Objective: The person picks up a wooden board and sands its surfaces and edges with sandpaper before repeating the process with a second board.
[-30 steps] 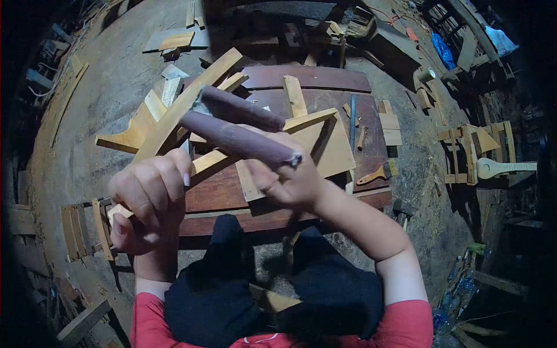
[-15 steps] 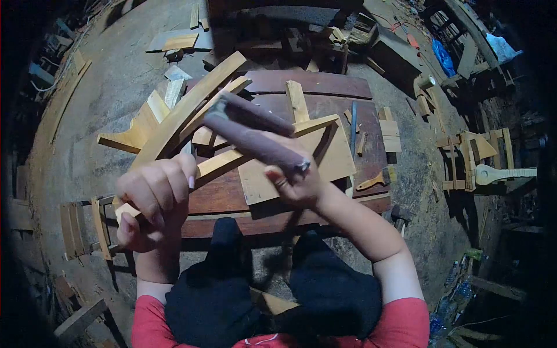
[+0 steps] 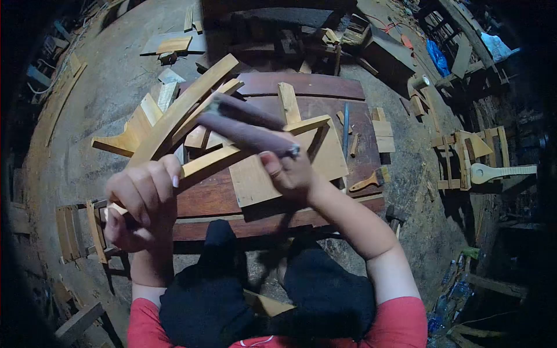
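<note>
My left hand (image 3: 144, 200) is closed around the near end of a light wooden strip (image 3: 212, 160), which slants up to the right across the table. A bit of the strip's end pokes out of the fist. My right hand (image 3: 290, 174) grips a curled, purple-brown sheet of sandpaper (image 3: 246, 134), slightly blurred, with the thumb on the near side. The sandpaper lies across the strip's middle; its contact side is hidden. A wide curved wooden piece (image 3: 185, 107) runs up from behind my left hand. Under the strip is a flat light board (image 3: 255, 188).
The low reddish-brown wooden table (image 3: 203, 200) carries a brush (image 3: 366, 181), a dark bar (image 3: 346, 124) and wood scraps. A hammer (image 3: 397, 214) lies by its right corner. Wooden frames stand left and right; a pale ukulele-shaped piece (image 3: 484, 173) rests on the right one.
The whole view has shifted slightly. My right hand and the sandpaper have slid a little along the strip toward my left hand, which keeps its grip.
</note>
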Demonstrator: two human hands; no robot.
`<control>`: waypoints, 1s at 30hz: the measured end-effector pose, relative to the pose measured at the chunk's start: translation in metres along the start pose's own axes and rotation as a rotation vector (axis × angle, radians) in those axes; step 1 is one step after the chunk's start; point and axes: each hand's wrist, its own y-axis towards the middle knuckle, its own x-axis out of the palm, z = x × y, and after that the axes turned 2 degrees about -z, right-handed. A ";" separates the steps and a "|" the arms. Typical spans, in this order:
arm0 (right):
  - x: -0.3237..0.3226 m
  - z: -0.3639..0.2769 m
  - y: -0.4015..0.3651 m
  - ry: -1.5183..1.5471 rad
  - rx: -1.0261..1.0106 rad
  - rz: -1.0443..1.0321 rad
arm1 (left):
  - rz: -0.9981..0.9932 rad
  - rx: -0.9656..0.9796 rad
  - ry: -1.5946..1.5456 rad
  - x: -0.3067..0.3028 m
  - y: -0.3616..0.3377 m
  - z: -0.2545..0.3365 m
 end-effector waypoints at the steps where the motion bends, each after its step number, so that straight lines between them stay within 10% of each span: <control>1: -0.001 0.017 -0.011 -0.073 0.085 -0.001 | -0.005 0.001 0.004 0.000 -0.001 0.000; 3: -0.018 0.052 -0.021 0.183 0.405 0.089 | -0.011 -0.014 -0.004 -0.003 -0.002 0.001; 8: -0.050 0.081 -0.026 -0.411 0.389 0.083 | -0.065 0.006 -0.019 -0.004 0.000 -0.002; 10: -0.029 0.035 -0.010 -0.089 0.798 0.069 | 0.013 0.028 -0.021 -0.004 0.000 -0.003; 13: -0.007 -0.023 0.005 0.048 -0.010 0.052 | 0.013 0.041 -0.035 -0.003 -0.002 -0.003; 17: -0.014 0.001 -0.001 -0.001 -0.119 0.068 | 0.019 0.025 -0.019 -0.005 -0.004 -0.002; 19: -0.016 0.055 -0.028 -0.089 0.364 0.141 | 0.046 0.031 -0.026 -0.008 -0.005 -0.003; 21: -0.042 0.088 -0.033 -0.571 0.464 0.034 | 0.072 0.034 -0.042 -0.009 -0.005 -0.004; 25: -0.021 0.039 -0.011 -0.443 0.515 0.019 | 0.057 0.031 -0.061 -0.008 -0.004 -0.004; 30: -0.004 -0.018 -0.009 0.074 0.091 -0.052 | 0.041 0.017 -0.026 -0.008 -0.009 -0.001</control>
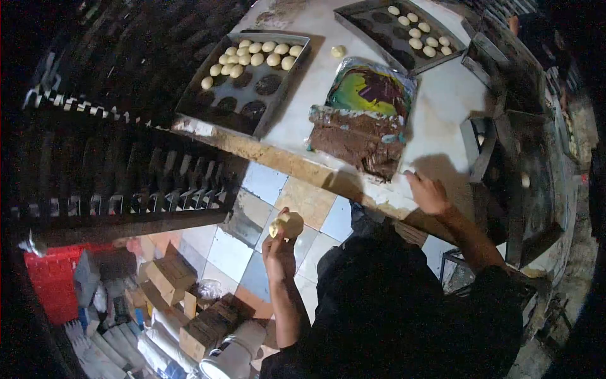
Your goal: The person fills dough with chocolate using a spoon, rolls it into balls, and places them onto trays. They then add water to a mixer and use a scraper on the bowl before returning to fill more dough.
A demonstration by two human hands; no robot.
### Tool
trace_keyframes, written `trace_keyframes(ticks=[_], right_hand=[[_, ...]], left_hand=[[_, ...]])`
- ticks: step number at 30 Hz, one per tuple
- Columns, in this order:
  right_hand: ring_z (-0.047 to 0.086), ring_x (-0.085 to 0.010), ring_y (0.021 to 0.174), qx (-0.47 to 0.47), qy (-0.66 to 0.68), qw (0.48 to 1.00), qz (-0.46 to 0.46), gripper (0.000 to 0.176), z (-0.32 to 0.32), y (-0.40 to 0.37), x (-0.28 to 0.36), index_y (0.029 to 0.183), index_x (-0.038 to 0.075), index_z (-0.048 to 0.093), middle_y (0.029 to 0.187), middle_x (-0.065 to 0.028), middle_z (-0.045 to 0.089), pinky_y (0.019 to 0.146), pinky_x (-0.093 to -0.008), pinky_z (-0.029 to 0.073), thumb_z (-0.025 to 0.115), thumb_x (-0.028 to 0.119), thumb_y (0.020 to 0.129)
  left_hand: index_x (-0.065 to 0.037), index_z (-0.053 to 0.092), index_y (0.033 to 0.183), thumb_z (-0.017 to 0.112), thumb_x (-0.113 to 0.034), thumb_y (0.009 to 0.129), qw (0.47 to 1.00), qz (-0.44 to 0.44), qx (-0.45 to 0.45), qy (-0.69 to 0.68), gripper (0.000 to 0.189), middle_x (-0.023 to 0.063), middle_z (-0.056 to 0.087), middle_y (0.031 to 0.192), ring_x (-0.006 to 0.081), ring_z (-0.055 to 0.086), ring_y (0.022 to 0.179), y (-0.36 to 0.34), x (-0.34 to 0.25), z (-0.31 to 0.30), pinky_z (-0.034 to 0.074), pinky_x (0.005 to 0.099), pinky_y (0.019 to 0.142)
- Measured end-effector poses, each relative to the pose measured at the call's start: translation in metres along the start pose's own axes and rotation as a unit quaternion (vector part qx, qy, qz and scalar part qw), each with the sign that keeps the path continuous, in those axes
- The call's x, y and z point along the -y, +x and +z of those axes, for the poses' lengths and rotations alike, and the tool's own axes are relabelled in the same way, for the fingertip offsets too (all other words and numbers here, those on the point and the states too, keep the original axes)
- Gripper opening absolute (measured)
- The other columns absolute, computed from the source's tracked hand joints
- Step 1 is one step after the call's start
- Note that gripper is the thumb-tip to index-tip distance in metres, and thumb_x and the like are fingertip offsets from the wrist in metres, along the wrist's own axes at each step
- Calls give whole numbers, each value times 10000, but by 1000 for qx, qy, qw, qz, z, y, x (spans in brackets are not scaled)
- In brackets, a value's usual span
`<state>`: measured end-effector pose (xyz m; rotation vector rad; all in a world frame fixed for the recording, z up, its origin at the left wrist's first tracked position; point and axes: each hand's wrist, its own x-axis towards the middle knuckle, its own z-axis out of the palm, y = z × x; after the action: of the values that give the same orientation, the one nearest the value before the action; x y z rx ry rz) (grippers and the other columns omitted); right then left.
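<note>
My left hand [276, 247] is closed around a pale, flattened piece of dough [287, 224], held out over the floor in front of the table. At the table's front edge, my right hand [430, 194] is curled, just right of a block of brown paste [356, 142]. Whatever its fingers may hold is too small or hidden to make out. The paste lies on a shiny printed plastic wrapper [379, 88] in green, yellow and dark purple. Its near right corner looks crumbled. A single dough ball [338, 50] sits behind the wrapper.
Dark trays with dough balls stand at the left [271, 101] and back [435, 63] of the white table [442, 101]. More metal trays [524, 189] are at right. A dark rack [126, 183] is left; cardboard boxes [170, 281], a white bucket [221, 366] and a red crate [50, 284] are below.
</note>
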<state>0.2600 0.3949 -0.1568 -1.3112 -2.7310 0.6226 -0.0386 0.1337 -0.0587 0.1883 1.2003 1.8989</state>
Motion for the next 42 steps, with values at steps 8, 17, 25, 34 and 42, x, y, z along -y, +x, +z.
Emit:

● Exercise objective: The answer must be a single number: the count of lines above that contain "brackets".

● Result of the task: 2